Raw data

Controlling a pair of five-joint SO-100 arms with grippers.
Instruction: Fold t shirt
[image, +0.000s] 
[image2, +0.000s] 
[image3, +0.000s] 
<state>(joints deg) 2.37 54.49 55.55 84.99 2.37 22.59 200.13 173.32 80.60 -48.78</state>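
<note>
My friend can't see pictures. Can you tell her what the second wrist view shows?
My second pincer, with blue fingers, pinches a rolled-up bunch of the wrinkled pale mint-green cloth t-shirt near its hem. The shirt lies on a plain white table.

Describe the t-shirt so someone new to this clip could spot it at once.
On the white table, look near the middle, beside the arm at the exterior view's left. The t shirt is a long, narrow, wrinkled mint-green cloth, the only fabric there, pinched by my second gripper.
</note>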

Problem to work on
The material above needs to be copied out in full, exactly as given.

Task solution
Controlling a pair of five-joint SO-100 arms with grippers.
Instruction: Fold t shirt
[image, +0.000s] 
[image2, +0.000s] 
[image3, +0.000s] 
<state>(joints deg) 2.37 54.49 55.55 84.99 2.37 22.59 200.13 173.32 80.60 -48.78</state>
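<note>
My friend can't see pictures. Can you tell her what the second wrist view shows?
My second pincer, with blue fingers, pinches a rolled-up bunch of the wrinkled pale mint-green cloth t-shirt near its hem. The shirt lies on a plain white table.

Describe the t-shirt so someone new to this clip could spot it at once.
On the white table, look near the middle, beside the arm at the exterior view's left. The t shirt is a long, narrow, wrinkled mint-green cloth, the only fabric there, pinched by my second gripper.
</note>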

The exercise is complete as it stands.